[[ Given records, beginning ]]

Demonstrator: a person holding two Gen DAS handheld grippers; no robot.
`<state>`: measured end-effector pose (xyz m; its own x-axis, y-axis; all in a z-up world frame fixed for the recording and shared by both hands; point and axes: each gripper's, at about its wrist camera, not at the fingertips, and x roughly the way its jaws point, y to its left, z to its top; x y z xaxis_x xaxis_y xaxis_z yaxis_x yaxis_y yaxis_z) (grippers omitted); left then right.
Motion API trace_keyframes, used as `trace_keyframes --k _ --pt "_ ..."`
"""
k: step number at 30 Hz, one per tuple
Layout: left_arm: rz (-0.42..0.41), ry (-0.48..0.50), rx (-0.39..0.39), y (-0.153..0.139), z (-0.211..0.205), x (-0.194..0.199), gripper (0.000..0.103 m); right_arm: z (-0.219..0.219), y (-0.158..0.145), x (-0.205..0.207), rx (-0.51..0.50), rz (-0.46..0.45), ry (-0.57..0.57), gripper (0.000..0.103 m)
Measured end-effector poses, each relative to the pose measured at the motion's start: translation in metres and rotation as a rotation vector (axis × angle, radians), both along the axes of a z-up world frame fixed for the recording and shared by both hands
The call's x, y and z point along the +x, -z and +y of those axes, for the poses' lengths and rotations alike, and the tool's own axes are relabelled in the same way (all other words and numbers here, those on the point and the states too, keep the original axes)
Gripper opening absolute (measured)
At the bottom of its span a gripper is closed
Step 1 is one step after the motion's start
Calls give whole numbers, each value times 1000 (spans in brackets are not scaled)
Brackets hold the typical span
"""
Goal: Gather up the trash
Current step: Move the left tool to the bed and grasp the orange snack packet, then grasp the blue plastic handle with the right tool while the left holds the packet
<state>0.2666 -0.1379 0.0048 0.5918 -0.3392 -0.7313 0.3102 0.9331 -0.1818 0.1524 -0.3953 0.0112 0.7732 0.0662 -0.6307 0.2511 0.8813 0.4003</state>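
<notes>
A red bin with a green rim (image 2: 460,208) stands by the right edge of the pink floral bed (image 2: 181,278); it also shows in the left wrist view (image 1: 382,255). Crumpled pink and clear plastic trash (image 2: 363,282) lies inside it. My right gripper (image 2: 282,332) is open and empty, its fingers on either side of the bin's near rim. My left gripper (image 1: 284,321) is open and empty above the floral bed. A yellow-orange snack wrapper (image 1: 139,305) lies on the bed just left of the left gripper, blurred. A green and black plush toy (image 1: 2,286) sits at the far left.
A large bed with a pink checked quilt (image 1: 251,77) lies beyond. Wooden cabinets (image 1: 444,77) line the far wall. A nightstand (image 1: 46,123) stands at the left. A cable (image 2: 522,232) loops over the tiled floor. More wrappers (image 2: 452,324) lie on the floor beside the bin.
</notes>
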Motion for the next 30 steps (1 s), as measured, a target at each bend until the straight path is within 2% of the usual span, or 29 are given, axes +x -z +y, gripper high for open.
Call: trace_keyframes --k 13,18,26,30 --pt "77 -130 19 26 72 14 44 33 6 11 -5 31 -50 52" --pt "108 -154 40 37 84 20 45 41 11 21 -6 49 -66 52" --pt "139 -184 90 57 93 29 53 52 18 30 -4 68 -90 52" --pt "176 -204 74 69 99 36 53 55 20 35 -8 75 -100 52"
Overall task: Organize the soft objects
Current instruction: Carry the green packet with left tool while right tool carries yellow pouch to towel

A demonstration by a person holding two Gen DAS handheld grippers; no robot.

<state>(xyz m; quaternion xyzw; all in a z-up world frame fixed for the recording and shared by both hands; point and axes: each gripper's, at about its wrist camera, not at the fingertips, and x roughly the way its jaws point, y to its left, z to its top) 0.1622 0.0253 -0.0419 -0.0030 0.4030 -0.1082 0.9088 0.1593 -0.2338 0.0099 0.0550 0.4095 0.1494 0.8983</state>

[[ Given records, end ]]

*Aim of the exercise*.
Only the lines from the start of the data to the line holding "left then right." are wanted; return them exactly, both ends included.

*Task response*.
Demonstrator: a person holding two Gen DAS handheld grippers; no robot.
`<state>`: measured end-effector pose (xyz m; its own x-axis, y-axis; all in a z-up world frame fixed for the recording and shared by both hands; point and axes: each gripper's, at about its wrist camera, not at the fingertips, and x roughly the way its jaws point, y to its left, z to its top; x y z xaxis_x xaxis_y xaxis_z yaxis_x yaxis_y yaxis_z) (grippers omitted); left then right.

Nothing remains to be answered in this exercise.